Audit reports from 2020/21 to 2022/23 highlight persistent failures in budget execution, with discrepancies between approved funds, issued warrants, and actual expenditures. “Budgeting as a tool for economic management has not been effectively utilized,” the opposition noted, calling for better forecasting and stricter implementation.
Mounting Debt: A “Ticking Time Bomb”
Uganda’s debt burden is a central theme in the opposition’s critique. For every Shs1,000 collected in revenue, Shs331 goes straight to loan interest payments—a trend they label a “debt trap.”
The report also highlights the cost of “idle debt,” where the government pays commitment fees on stalled projects.
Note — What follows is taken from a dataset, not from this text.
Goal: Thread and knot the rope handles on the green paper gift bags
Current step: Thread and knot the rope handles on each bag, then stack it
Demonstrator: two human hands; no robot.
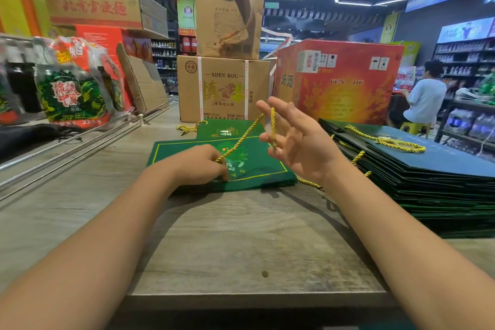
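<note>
1. Left hand (199, 163) rests on flat green bag (257, 166), fingers curled, pinching yellow rope (241, 139) at its lower end
2. Right hand (297, 142) raised above bag, fingers spread apart; rope runs up from left fingertips and loops over a right finger (267, 108)
3. Stack of bags (434, 185) lies right of right hand, on wooden table (241, 244)
</note>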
Major infrastructure initiatives like the Kampala-Jinja Expressway and Busega-Mpigi Expressway were cited as examples, with only 30% of borrowed funds reportedly translating into completed work. The rest, the opposition claims, is lost to penalties and inefficiencies.
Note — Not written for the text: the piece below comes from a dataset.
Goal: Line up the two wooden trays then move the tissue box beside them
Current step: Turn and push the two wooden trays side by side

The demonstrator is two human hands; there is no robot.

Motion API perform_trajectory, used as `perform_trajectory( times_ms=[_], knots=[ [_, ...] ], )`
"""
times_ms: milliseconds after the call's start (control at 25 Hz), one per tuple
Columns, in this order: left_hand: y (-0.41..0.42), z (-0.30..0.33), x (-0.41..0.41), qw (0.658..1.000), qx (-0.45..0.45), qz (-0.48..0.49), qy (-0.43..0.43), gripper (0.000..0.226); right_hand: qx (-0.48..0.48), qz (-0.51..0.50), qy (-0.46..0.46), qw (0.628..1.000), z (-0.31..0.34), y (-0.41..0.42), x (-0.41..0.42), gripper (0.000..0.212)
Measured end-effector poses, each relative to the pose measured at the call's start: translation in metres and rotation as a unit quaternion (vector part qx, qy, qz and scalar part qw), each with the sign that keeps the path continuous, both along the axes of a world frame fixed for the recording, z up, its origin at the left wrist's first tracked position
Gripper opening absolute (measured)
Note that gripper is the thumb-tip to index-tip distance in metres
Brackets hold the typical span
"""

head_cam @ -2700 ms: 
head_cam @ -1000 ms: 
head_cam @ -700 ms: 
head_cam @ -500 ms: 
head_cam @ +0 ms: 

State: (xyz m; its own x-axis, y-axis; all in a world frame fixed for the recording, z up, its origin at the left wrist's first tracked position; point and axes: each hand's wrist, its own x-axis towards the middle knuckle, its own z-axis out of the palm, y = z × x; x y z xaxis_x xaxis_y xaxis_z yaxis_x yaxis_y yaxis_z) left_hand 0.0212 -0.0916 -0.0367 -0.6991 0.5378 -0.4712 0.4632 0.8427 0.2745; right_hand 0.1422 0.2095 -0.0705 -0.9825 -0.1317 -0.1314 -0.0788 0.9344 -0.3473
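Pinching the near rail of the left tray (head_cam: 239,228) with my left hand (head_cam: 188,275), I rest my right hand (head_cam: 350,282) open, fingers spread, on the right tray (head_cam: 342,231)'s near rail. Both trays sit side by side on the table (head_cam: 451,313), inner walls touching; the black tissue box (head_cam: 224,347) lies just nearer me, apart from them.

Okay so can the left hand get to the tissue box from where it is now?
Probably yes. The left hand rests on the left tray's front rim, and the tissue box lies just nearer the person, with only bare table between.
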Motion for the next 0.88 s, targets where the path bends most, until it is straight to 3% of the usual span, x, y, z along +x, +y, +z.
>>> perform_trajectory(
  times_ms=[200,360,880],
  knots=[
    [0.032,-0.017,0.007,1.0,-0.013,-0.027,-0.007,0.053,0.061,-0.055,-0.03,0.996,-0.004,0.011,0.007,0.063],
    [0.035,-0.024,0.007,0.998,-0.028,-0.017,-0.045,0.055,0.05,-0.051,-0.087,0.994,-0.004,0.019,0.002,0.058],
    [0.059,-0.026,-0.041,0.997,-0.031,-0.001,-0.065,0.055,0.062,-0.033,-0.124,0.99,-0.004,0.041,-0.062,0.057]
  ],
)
Similar concerns were raised last year when lawmakers questioned delays in externally funded projects and the rising cost of domestic borrowing, which crowds out private sector credit.
Proposed Reforms: Debt Caps and Oil Revenue Safeguards
To curb the crisis, the opposition outlined key reforms:
- Debt Control: A legal cap limiting interest payments to 20% of domestic revenue.
- Oil Revenue Management: Allocating 30% of future oil earnings to retire high-interest domestic debt via a dedicated sinking fund.
- Reduced Borrowing: Cutting domestic borrowing from Shs8.9 trillion to Shs5.1 trillion.
- Clearing Arrears: Increasing funding to settle unpaid government bills from Shs200 billion to Shs1.4 trillion, easing cash flow for local businesses.
The push to clear arrears builds on last year’s warnings that unpaid obligations were stifling economic activity.
Unrealistic Revenue Targets Risk Hurting Businesses
The government’s plan to boost domestic revenue by 11.5% to Shs41.5 trillion was also dismissed as unrealistic. The opposition warns that aggressive tax enforcement could burden businesses and deter investment.
“This creates a dangerous growth-revenue gap,” the report states, cautioning that excessive taxation could destabilize the economy. Similar concerns arose during the 2025/26 budget debate, where analysts warned that missed revenue targets could trigger mid-year cuts or more borrowing.
Oil Revenues: A Double-Edged Sword?
With oil production set to begin in late 2026, both sides see a pivotal moment for Uganda’s economy. However, the opposition warns that without disciplined fiscal management, new revenues could be consumed by debt rather than driving development.
As Parliament prepares for heated budget debates in the coming months, the opposition’s alternative proposal sets the stage for a clash over Uganda’s economic future—one where fiscal responsibility may determine whether growth remains an illusion or becomes reality.